Many Ohio residents make promises to themselves at the beginning of a new year to improve their lives in some way. For example, some may choose to pay off bills. Reports indicate that the average U.S. debt-carrying household is responsible for at least $16,000 in credit card debt. Such debts can rapidly accumulate when one continues to make credit card purchases and only pays the minimal amount of monthly dues.

Debtors are encouraged to eliminate the entire balance of credit card debt preferably every 30 days in order to avoid paying soaring interest rates that are attached to lingering debt. The Federal Reserve increased interest rates in December 2016. As a result, credit card debtors may have to pay more than the average amounts of interest which have bordered close to $1,300.

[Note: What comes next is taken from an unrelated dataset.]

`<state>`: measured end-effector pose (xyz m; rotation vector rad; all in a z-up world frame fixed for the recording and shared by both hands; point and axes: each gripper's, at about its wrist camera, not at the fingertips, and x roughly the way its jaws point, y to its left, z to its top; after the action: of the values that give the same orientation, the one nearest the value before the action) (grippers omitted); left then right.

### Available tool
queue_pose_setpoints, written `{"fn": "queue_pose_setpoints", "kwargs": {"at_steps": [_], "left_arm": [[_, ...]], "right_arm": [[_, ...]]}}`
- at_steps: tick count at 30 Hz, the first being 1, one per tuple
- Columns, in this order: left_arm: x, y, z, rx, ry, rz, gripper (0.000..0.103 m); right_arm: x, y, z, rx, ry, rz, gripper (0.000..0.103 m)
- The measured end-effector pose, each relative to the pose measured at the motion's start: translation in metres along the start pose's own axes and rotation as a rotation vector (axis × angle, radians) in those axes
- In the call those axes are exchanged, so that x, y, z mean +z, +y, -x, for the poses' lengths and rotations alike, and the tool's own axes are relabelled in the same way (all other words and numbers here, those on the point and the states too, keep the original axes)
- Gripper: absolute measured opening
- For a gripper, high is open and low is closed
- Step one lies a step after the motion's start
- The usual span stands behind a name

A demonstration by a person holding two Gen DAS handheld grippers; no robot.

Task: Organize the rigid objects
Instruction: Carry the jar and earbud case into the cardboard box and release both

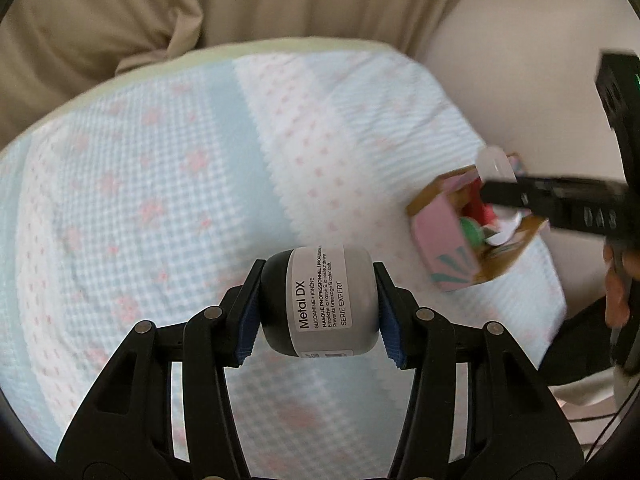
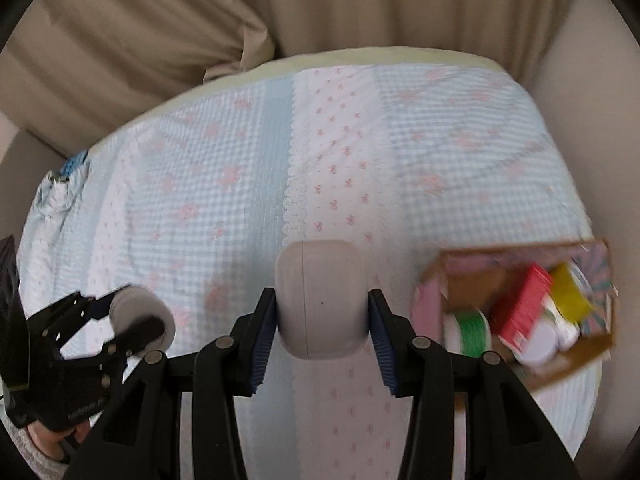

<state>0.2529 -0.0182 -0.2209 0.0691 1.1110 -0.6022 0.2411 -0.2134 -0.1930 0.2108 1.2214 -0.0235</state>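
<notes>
My left gripper [image 1: 319, 307] is shut on a grey and black "Metal DX" jar [image 1: 320, 304], held above the bed. It also shows in the right wrist view [image 2: 132, 322] at the lower left, with the jar [image 2: 142, 318] in it. My right gripper [image 2: 322, 322] is shut on a white rounded case [image 2: 322, 300], also above the bed. In the left wrist view the right gripper [image 1: 500, 184] reaches over a pink cardboard box [image 1: 448, 240] with the white case [image 1: 496, 164] at its tip.
The pink box [image 2: 430, 304] lies at the bed's right edge, holding a red carton [image 2: 520, 308], a yellow item [image 2: 568, 292], a green-lidded tub [image 2: 472, 332] and white containers. The bed has a blue and pink quilt [image 2: 240, 184]. Beige curtains [image 2: 160, 20] hang behind.
</notes>
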Motion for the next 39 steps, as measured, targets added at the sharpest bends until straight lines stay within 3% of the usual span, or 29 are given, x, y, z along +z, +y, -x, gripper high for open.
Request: {"fn": "queue_pose_setpoints", "kwargs": {"at_steps": [10, 18, 26, 32, 39], "left_arm": [[0.023, -0.098, 0.020, -0.085, -0.044, -0.055, 0.047], [0.034, -0.188, -0.023, -0.126, -0.006, -0.076, 0.047], [0.054, -0.248, -0.095, -0.106, 0.081, -0.076, 0.047], [0.080, -0.260, -0.154, -0.053, 0.135, -0.055, 0.047], [0.092, -0.256, -0.222, 0.007, 0.226, -0.021, 0.047]], "right_arm": [[-0.056, -0.068, 0.086, -0.044, -0.056, -0.138, 0.041], [-0.081, -0.159, 0.113, -0.070, -0.051, -0.215, 0.041], [-0.078, -0.251, 0.094, -0.066, -0.014, -0.282, 0.041], [-0.068, -0.303, 0.054, -0.031, 0.056, -0.292, 0.041], [-0.065, -0.328, -0.004, 0.026, 0.162, -0.283, 0.041]]}}
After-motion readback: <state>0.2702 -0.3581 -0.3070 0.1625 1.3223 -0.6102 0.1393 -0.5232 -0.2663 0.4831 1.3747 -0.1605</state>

Despite the interest rate hike, there are several ways credit card debtors can get extra cash to gain control of their financial situations. The first idea is to hold a sale for household and other personal items that are not being utilized. Opting for a cheaper vehicle may also help debtors lower car payments and get extra money to put toward paying credit card debt. When extra income, such as a raise or bonus, is acquired, advisers recommend using the amount to eliminate debt. People with relatively good credit can also swap a high-interest credit card with a balance for a card with a better rate. Asking for help from a credit card counselor can also help credit card holders find solutions.

Bankruptcy is another alternative that may be available. When this route is contemplated, an attorney can describe the differences between the two principal forms that are available to consumers and point out the eligibility requirements for each of them.